Why does 10|n^2 imply that 10|n, and why does 9|n^2 not imply that 9|n

[bremenfallturm]

Homework Statement

a) Is it true that if $10|n^2\implies 10|n$?
b) Is it true that if $9|n^2\implies 9|n$?
(where $n$ is an integer).

Relevant Equations

Definition that $a|b$ if $b$ can be written as an integer multiple of a, that is $a|b\implies b=ka, k\in \mathbb Z$

The answer key only states that a) "is true" and b) "is false" but does not give any further context as to why.
My reasoning went as far as that the fundamental theorem of arithmetics and the fact that a perfect square (square of an integer) has even exponents in its prime factorization could come into play, but I don't understand how to apply it to this particular problem.
Help is appreciated!

 

[fresh_42]

A prime number $p$ is a number that is different from $\pm 1$ and for which
$$
p\,|\,(a\cdot b) \Longrightarrow p\,|\,a\text{ or }p\,|\,b
$$
holds.
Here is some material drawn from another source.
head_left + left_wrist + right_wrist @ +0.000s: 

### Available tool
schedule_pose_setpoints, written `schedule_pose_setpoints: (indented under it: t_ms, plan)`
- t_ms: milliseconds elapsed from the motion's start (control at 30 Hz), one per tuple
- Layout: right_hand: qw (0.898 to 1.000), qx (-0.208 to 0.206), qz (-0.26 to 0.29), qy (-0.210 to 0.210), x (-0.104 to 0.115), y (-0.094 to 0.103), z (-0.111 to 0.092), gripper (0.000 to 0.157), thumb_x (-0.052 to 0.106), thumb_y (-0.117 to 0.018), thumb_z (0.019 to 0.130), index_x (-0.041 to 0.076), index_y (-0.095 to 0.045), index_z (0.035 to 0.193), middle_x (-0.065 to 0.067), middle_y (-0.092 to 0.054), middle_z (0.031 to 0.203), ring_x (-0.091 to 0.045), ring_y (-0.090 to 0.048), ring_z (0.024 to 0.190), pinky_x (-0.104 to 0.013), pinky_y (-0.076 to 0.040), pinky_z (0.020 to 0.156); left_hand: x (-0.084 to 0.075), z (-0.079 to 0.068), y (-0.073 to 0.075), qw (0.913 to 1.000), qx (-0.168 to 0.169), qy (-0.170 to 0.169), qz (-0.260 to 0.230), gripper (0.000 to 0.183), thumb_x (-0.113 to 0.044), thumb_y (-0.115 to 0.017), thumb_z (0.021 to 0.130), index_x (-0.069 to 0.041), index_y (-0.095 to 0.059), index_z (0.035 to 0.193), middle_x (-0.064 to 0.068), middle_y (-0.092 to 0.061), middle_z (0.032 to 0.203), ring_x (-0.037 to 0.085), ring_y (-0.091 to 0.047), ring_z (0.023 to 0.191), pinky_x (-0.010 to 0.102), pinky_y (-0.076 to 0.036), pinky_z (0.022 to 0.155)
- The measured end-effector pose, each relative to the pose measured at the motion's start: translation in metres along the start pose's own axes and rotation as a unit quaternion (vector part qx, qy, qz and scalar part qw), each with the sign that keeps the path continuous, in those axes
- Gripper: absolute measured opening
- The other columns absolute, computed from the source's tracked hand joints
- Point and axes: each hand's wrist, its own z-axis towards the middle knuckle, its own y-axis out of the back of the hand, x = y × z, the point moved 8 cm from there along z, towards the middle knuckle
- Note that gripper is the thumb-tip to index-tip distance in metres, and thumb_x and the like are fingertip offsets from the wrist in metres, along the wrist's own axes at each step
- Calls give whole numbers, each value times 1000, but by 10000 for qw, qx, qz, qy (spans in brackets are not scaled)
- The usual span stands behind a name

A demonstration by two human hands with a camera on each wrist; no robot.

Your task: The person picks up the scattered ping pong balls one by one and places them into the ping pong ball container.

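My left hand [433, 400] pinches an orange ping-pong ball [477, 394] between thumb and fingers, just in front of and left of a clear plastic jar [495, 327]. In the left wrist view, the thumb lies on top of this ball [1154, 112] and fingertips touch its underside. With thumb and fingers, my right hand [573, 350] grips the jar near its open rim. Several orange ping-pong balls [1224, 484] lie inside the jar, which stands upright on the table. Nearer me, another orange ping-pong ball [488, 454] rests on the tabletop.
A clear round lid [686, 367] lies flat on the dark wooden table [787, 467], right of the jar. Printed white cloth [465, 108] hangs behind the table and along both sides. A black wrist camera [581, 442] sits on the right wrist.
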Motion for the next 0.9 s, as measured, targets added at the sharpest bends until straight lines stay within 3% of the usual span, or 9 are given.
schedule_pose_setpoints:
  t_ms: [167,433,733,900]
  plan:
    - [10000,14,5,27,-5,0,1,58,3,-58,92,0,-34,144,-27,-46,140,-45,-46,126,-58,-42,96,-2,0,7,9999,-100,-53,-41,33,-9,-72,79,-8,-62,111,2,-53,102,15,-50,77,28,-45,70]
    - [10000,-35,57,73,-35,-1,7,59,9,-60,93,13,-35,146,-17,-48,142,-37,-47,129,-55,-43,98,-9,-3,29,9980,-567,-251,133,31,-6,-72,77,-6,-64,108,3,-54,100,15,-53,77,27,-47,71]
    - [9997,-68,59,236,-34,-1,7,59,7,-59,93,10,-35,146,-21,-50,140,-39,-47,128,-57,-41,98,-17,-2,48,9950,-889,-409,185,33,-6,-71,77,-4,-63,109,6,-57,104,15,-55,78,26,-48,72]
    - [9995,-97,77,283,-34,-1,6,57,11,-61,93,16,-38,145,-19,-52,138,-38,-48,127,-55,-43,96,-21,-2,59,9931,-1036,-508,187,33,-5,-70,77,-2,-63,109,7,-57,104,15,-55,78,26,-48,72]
In case of $n=2\cdot 5$ we have $10\,|\,n^2 \Longrightarrow 2\,|\,n^2 \Longrightarrow 2\,|\,n$ and the same holds for the prime number $p=5.$ We thus have $2\,|\,n$ and $5\,|\,n.$ Since $2$ and $5$ are coprime, we get $10\,|\,n.$ Can you prove that this holds for coprime divisors, i.e. that
$$
k\,|\,n \text{ and } l\,|\,n \text{ and } \operatorname{gcd}(k,l)=1 \Longrightarrow k\cdot l\,|\,n\quad \text{ ?}
$$
The easiest way is probably by using the fundamental theorem of arithmetic.
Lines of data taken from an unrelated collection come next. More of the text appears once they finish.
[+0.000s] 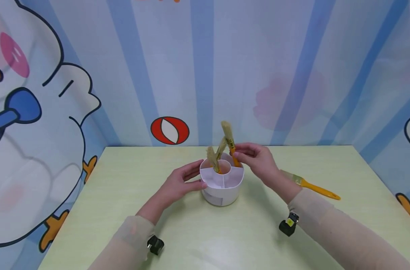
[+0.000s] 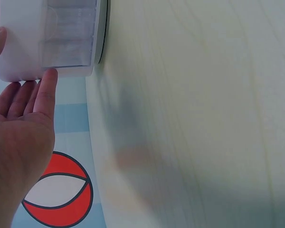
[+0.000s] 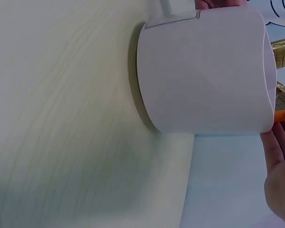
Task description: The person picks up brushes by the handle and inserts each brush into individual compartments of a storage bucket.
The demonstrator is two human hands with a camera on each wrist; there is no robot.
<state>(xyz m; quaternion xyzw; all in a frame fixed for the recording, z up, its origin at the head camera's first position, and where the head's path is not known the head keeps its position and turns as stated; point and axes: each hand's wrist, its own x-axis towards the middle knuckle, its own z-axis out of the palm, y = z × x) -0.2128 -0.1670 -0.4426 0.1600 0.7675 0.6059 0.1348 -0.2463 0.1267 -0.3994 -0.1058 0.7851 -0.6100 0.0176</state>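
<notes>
A white round desk organizer with several compartments around a central cup stands on the table. My left hand holds it from the left, thumb at the front and fingers on the far side; the left wrist view has the fingertips against its wall. Above the right rear compartment, my right hand pinches the orange handle of a paintbrush, bristles up and handle end inside the rim. Two more paintbrushes, one in front and one behind, stand tilted in the organizer with bristles up.
Another paintbrush with a yellow-orange handle lies on the table to the right, partly behind my right forearm. The pale table ends at a striped blue backdrop with cartoon figures.
</notes>
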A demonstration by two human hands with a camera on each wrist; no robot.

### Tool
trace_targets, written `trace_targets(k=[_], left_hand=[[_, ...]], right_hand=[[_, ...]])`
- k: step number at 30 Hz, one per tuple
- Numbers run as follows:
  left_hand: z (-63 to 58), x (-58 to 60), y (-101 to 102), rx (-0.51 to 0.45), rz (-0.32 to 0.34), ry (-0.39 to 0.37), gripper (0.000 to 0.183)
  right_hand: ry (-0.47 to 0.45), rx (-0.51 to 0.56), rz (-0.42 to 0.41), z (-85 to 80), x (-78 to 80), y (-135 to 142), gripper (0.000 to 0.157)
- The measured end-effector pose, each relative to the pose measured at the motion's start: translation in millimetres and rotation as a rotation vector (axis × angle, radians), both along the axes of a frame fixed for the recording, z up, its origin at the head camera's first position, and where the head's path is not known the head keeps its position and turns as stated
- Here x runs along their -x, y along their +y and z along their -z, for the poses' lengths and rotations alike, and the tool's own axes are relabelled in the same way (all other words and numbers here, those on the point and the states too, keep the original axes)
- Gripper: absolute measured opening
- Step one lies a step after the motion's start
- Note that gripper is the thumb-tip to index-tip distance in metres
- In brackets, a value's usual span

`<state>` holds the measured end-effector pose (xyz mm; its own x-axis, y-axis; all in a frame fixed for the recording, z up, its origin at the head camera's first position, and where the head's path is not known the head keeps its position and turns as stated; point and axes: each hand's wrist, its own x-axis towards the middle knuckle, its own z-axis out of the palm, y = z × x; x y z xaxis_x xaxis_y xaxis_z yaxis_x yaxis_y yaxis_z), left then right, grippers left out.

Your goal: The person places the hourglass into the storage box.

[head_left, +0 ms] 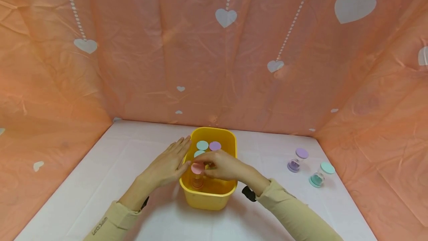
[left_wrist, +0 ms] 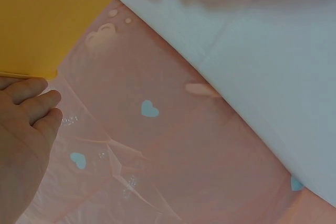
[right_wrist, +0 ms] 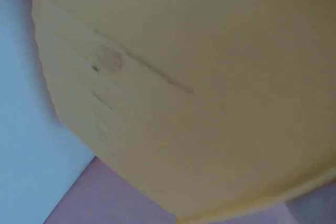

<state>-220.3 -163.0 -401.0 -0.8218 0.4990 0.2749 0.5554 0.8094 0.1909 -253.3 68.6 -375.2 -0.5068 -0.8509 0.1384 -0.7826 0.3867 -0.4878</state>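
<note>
A yellow plastic tub stands on the white tabletop. Inside it, my right hand has its thumb and fingers at a small pink-capped hourglass, pinching it near the top. My left hand rests along the tub's left rim with its fingers straight; in the left wrist view its fingers touch that rim. Two mint caps and a purple cap of other hourglasses show farther back in the tub, partly hidden by my right hand. The right wrist view holds mostly the tub's outer wall, no fingers.
To the right on the table stand a purple hourglass and a mint hourglass, apart from the tub. Peach cloth with white hearts hangs behind and at both sides.
</note>
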Motion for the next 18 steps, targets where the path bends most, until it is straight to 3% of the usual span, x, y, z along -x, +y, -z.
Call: trace_targets(k=[10,18], left_hand=[[0.6,-0.6,0,-0.025,0.015,0.029,0.063],[2.0,-0.4,0,-0.007,0.004,0.018,0.065]], right_hand=[[0.049,0.195,0.086,-10.1,-14.3,25,0.035],[0.107,0.493,0.201,-8.4,-16.3,58,0.034]])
Your second example is $9=3\cdot 3$ which are not coprime. We can only conclude that $3\,|\,n.$ Try to find a counterexample!

 

[bremenfallturm]

A prime number $p$ is a number that is different from $\pm 1$ and for which
$$
p\,|\,(a\cdot b) \Longrightarrow p\,|\,a\text{ or }p\,|\,b
$$
holds. In case of $n=2\cdot 5$ we have $10\,|\,n^2 \Longrightarrow 2\,|\,n^2 \Longrightarrow 2\,|\,n$ and the same holds for the prime number $p=5.$ We thus have $2\,|\,n$ and $5\,|\,n.$ Since $2$ and $5$ are coprime, we get $10\,|\,n.$ Can you prove that this holds for coprime divisors, i.e. that
$$
k\,|\,n \text{ and } l\,|\,n \text{ and } \operatorname{gcd}(k,l)=1 \Longrightarrow k\cdot l\,|\,n\quad \text{ ?}
$$
The easiest way is probably by using the fundamental theorem of arithmetic.

Your second example is $9=3\cdot 3$ which are not coprime. We can only conclude that $3\,|\,n.$ Try to find a counterexample!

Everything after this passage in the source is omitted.